Окрыленный успехом, я стал мистифицировать окружающих. Объявил, что благодаря магическому дару мне удастся оживить неживое. На самом-то деле я брал листок, под ним прятал лист-насекомое. Потом камнем, который играл роль волшебной палочки, я сильно ударял по столу, чтобы «оживить» лист. Все думали, что лист шевельнулся от удара. Тогда я ударял слабее, а потом отбрасывал камень. Все зрители вскрикивали от изумления и восторга: лист продолжал двигаться. Много раз я повторял свой опыт, особенно перед рыбаками. Все знали растение – никто никогда не замечал насекомых.
Позднее, в начале войны 1914 года, увидев на горизонте Кадакеса замаскированный корабль, я записал в дневнике: «Сегодня, когда я увидел печальные замаскированные суда, у меня появилось объяснение моего „моррос де кон“ (так я назвал свое насекомое). Но от кого, от чего защищалось мое насекомое, прячась и маскируясь?»

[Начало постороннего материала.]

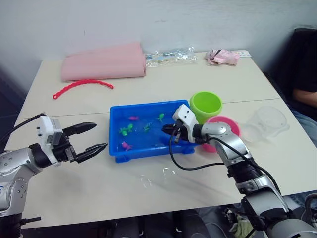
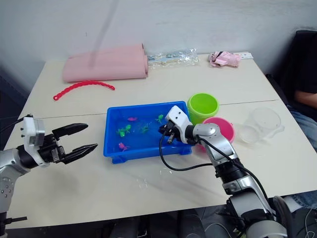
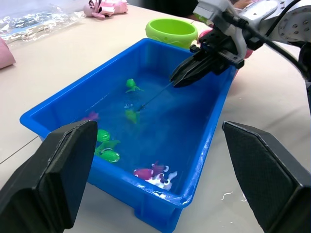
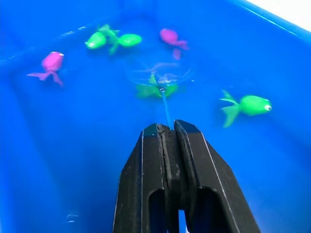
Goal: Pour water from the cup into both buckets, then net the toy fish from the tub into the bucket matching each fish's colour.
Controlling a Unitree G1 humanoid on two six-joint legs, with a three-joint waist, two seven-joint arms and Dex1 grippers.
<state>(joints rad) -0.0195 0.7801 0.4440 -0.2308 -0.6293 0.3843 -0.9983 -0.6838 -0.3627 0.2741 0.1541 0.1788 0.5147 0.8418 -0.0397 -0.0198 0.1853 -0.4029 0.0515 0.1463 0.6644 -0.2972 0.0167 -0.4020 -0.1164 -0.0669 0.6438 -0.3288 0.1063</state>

В детстве маскарад был сильнейшим из моих увлечений. Одним из лучшим сюрпризов, который я когда-либо получал, был уже упомянутый королевский костюм, подаренный моими дядьями из Барселоны. Как-то вечером я смотрюсь в зеркало, наряженный в белый парик и корону, подбитая горностаем мантия наброшена на плечи, а под ней я в чем мать родила. Признаки пола я прячу, зажав их между ляжками, чтобы походить на девушку. Меня уже восхищали три вещи: слабость, старость и роскошь.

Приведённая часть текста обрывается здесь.